Tüm didinmelerin daha fazla yabancılaşmanın tozu dumanına karışma olacaktır. Sistem hiç bir soruya açık değil ve tek amacı seni kendine benzetmeye amaçlıdır. Modernitenin akıl derinliğinde insana dair kurguları kul yaratma fırtınasıdır. Seni kullandığı kadardır bilinmeyen yüzleri. "Maskeli tanrıların" devranıdır konuşan. Kan emici kenedir göçmenliğine yapışan. Damla damla azalır, yok olmanın sınırında gezinirsin.

Kopuşun hep bir yara gibi kanayacak, sızısı dinmeyecek. Acılarla yaşamanın alışkanlığı normalleşecek, kendini öyle avutmaya bırakacaksın.

Bıraktığın kadardır hayatta asılışın.

Artık yurdun uzakta, sisler içinde. Belki bazen uykularına bir düş gibi damlar. Sarılacağın, kokusunu yakınında hissedeceğin bildiğin yurdunun sabahları olmayacak. Saçaklara konan kuşların cıvıltısı ahenkli ahenksiz uçup konmaları gözlerine takılmayacak.

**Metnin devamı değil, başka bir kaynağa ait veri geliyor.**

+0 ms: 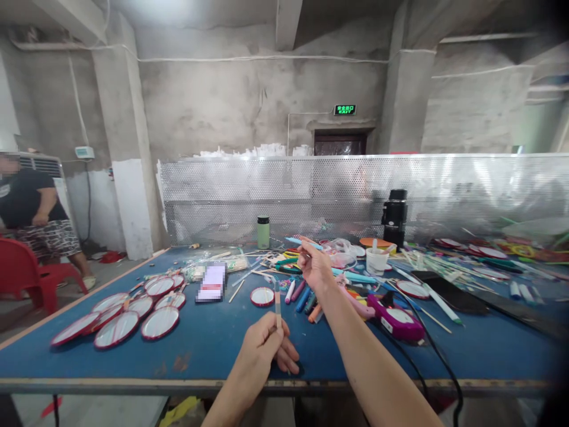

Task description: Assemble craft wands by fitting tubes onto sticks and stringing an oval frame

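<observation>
My left hand is low at the middle of the table, near its front edge. Thumb and fingers close round a thin pale stick, greyish toward its upper end, held nearly upright. Farther forward, my right hand reaches over the clutter with its fingers pinched at a light-blue pen-like stick that points left. Between the hands lie several coloured markers. Just beyond the pale stick, a small round red-rimmed disc rests on the table.
Several red-rimmed discs lie at left beside a phone. A green bottle, white cup and black flask stand toward the back. A purple device with cables sits right of my right forearm. A person sits far left.
</observation>
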A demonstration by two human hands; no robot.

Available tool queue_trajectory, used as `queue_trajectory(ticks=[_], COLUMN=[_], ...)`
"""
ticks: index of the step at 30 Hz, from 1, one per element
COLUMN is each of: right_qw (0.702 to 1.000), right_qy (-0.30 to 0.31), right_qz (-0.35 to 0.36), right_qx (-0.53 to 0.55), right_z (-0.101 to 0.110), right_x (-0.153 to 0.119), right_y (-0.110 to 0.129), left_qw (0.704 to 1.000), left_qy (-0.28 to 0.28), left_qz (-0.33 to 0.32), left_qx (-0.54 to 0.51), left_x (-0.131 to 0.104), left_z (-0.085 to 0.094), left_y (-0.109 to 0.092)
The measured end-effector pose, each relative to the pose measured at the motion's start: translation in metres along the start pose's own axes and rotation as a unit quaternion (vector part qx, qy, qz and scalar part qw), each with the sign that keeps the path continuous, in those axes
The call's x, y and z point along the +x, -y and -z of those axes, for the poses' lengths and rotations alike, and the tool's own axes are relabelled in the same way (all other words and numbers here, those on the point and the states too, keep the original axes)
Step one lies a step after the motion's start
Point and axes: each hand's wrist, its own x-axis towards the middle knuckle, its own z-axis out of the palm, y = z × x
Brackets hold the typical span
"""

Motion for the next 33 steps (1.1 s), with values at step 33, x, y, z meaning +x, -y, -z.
queue_trajectory(ticks=[33], right_qw=[0.997], right_qy=[-0.044], right_qz=[0.057], right_qx=[-0.008], right_z=[-0.002], right_x=[0.002], right_y=[0.022], left_qw=[1.000], left_qy=[0.003], left_qz=[0.017], left_qx=[-0.007], left_x=[0.005], left_z=[0.002], left_y=[0.010])
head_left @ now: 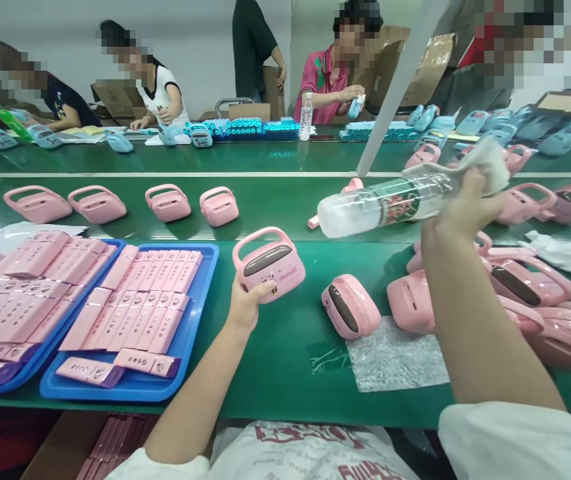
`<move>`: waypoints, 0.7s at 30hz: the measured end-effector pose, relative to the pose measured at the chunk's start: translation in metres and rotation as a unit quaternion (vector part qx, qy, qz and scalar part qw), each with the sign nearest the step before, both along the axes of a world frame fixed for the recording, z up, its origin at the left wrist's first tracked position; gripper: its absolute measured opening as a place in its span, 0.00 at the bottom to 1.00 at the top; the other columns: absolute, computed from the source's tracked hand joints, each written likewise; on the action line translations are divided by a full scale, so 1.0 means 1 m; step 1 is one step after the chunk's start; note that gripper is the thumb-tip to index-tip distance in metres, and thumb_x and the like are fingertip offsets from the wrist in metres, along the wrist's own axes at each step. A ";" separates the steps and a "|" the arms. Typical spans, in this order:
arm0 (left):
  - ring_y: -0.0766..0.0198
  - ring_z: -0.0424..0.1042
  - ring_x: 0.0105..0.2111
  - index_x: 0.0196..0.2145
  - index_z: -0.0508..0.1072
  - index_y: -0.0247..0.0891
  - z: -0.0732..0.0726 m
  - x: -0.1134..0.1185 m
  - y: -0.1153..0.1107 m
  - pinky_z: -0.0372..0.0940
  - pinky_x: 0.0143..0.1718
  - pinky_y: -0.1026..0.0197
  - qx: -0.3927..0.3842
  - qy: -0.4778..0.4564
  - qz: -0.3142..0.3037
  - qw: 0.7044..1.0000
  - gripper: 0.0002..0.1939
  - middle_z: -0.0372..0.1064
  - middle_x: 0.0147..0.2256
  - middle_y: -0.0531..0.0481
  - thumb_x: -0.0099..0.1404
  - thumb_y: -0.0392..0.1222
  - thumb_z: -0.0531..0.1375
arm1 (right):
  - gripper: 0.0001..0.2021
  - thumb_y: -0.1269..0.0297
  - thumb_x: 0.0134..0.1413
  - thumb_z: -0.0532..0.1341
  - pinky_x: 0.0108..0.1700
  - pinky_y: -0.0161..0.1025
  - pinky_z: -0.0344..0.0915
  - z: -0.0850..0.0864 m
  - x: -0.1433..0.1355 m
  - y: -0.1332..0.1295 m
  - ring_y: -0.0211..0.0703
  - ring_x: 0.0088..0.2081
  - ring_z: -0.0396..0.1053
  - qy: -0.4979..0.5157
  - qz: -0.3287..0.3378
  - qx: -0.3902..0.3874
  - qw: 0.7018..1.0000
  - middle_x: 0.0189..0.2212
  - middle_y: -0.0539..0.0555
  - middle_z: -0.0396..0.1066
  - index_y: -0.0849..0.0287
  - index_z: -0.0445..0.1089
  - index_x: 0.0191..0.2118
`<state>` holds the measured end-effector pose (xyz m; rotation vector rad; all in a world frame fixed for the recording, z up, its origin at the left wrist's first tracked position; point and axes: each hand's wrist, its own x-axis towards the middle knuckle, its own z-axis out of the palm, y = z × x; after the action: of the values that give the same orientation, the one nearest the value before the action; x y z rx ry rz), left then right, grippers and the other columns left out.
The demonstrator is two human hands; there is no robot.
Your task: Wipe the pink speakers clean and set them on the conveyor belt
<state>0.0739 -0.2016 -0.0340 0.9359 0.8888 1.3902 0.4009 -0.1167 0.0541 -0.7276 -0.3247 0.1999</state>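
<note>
A pink handled case (281,272) with a dark oval window is held up by my left hand (248,300), whose thumb presses on its front. My right hand (465,200) is raised over the pink cases at the right, closed around a clear plastic bottle (398,203) and a white cloth (490,163). The bottle lies nearly level, its whitish base pointing left. On the green table between my hands, a second pink case (350,307) rests on its side, touching a sheet of bubble wrap (398,357).
Two blue trays (208,293) of pink parts stand at the left. Several pink cases (219,207) line the green belt (275,207) ahead. More pink cases (565,327) crowd the right. Across the belt, people handle blue cases near an upright bottle (306,117); a slanted post (395,87) rises there.
</note>
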 end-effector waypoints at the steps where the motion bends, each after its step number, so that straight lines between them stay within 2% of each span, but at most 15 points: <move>1: 0.52 0.74 0.48 0.48 0.73 0.38 0.005 0.002 0.000 0.71 0.48 0.55 0.018 -0.018 -0.006 1.000 0.34 0.76 0.46 0.46 0.41 0.42 0.72 | 0.05 0.76 0.55 0.57 0.48 0.40 0.69 0.002 0.001 -0.004 0.42 0.39 0.73 -0.043 -0.053 -0.023 0.997 0.32 0.52 0.71 0.60 0.67 0.32; 2: 0.52 0.74 0.48 0.48 0.74 0.39 0.010 0.004 0.000 0.71 0.48 0.54 0.033 -0.025 -0.013 0.999 0.33 0.76 0.46 0.46 0.41 0.42 0.72 | 0.02 0.73 0.54 0.59 0.49 0.43 0.69 0.001 0.001 -0.007 0.46 0.40 0.74 -0.115 -0.096 -0.058 0.987 0.33 0.55 0.73 0.61 0.68 0.32; 3: 0.51 0.74 0.48 0.48 0.74 0.39 0.014 0.005 -0.001 0.72 0.47 0.54 0.045 -0.027 -0.023 0.998 0.33 0.76 0.46 0.46 0.42 0.43 0.72 | 0.02 0.70 0.54 0.61 0.49 0.46 0.69 -0.002 -0.001 -0.011 0.50 0.40 0.74 -0.221 -0.127 -0.100 0.962 0.34 0.58 0.74 0.62 0.70 0.33; 4: 0.51 0.74 0.48 0.48 0.74 0.39 0.017 0.007 -0.003 0.72 0.47 0.53 0.053 -0.028 -0.035 0.998 0.32 0.76 0.46 0.46 0.43 0.43 0.72 | 0.06 0.66 0.54 0.62 0.50 0.49 0.69 -0.006 -0.005 -0.015 0.54 0.42 0.74 -0.344 -0.141 -0.142 0.918 0.35 0.62 0.75 0.63 0.72 0.35; 6: 0.50 0.75 0.48 0.48 0.74 0.39 0.021 0.009 -0.008 0.73 0.47 0.52 0.062 -0.028 -0.059 0.996 0.30 0.76 0.46 0.45 0.46 0.44 0.72 | 0.11 0.62 0.56 0.59 0.51 0.52 0.69 -0.020 -0.016 -0.022 0.56 0.45 0.75 -0.550 -0.121 -0.190 0.804 0.39 0.65 0.77 0.63 0.74 0.39; 7: 0.50 0.75 0.48 0.49 0.73 0.38 0.022 0.010 -0.010 0.73 0.47 0.52 0.066 -0.026 -0.068 0.995 0.31 0.76 0.47 0.44 0.46 0.44 0.72 | 0.12 0.63 0.56 0.58 0.53 0.51 0.69 -0.027 -0.022 -0.024 0.55 0.47 0.75 -0.604 -0.098 -0.192 0.767 0.42 0.64 0.77 0.62 0.75 0.41; 8: 0.50 0.75 0.48 0.50 0.73 0.38 0.023 0.010 -0.013 0.73 0.46 0.53 0.071 -0.020 -0.073 0.995 0.32 0.76 0.47 0.44 0.46 0.43 0.72 | 0.13 0.65 0.55 0.57 0.54 0.50 0.69 -0.033 -0.026 -0.026 0.54 0.49 0.74 -0.633 -0.081 -0.194 0.745 0.45 0.63 0.77 0.60 0.75 0.43; 10: 0.51 0.75 0.48 0.52 0.71 0.38 0.024 0.010 -0.020 0.74 0.45 0.55 0.084 0.006 -0.067 0.994 0.35 0.76 0.48 0.43 0.45 0.41 0.73 | 0.15 0.67 0.54 0.55 0.54 0.50 0.69 -0.039 -0.031 -0.029 0.52 0.51 0.73 -0.638 -0.074 -0.218 0.734 0.48 0.61 0.76 0.58 0.75 0.45; 12: 0.51 0.75 0.48 0.53 0.70 0.37 0.026 0.010 -0.025 0.74 0.45 0.56 0.105 0.042 -0.041 0.993 0.37 0.75 0.48 0.43 0.43 0.39 0.74 | 0.16 0.68 0.54 0.55 0.55 0.51 0.69 -0.037 -0.027 -0.031 0.53 0.52 0.72 -0.631 -0.069 -0.261 0.727 0.49 0.59 0.76 0.56 0.75 0.46; 14: 0.52 0.75 0.47 0.53 0.69 0.37 0.028 0.009 -0.029 0.73 0.45 0.57 0.129 0.072 -0.012 0.989 0.38 0.75 0.48 0.44 0.43 0.39 0.74 | 0.15 0.67 0.53 0.55 0.52 0.52 0.69 -0.025 -0.017 -0.035 0.54 0.50 0.73 -0.616 -0.064 -0.301 0.726 0.46 0.58 0.77 0.56 0.75 0.43; 17: 0.55 0.76 0.45 0.52 0.69 0.37 0.031 0.009 -0.033 0.73 0.45 0.59 0.153 0.092 0.014 0.984 0.38 0.76 0.47 0.45 0.43 0.39 0.74 | 0.11 0.64 0.55 0.53 0.46 0.55 0.69 0.004 -0.006 -0.047 0.58 0.40 0.74 -0.569 -0.107 -0.331 0.745 0.32 0.60 0.76 0.56 0.74 0.34; 19: 0.55 0.76 0.45 0.52 0.69 0.37 0.033 0.011 -0.035 0.73 0.45 0.59 0.152 0.098 0.020 0.983 0.38 0.76 0.46 0.45 0.43 0.40 0.74 | 0.14 0.60 0.60 0.51 0.41 0.54 0.68 0.022 -0.012 -0.061 0.56 0.34 0.72 -0.536 -0.151 -0.330 0.763 0.25 0.58 0.70 0.53 0.70 0.28; 21: 0.55 0.76 0.45 0.52 0.69 0.37 0.034 0.014 -0.036 0.73 0.45 0.58 0.131 0.104 0.023 0.986 0.38 0.75 0.47 0.45 0.43 0.41 0.74 | 0.18 0.55 0.63 0.50 0.37 0.51 0.68 0.028 -0.033 -0.078 0.52 0.29 0.69 -0.522 -0.181 -0.305 0.776 0.21 0.55 0.65 0.52 0.66 0.23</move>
<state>0.0875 -0.2374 0.0004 1.2864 0.8993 1.4927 0.3674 -0.1944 0.0824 -1.5066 -1.2069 -0.5394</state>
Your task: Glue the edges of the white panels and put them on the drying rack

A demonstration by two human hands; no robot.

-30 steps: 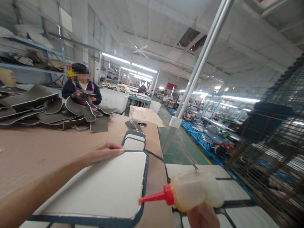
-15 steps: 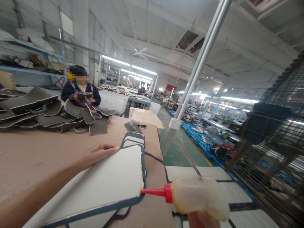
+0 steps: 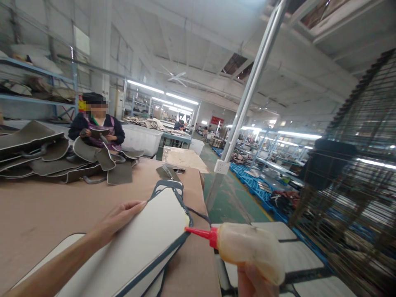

Güneş bakışlarına doğmayacak, huzmeleri avuçlarını ısıtmayacak. Irmaklarını geçmeyecek, gecelerin akışkanlığında yıldızlara uzanmayacaksın.

Özlemlerinde saklı duranlarla konuşma zamanı belki. Çoğalacak monologların. Kendini aramak gibi, çocukluğuna koşar gibi ve savrulup sınırları geçen anlarına dalacaksın.

Daldıkların geride kalmış, soyuttur artık. Şimdi yaşadıkların, kaldığın mekan, gördüklerin somuttur ve yabancılaşmanın tüm oyunlarıyla çevrilmişsin. Soruları olmayan bir evrenin döngüsündesin. Modernitenin tüm yüzleri içine sorusuz akacak. Dayatılanların esiri olmak gibi yol alacaksın. Evcilleşmenin sınavı sistemlerinin alfabesini ezberleme zamanı.

Bildiklerin bu evrende ne kadar geçerli bilinmez, kendini, yaşadıklarını, dayatmaların detaylarına karışmadan bildiğin gibi zamana akabilirsin.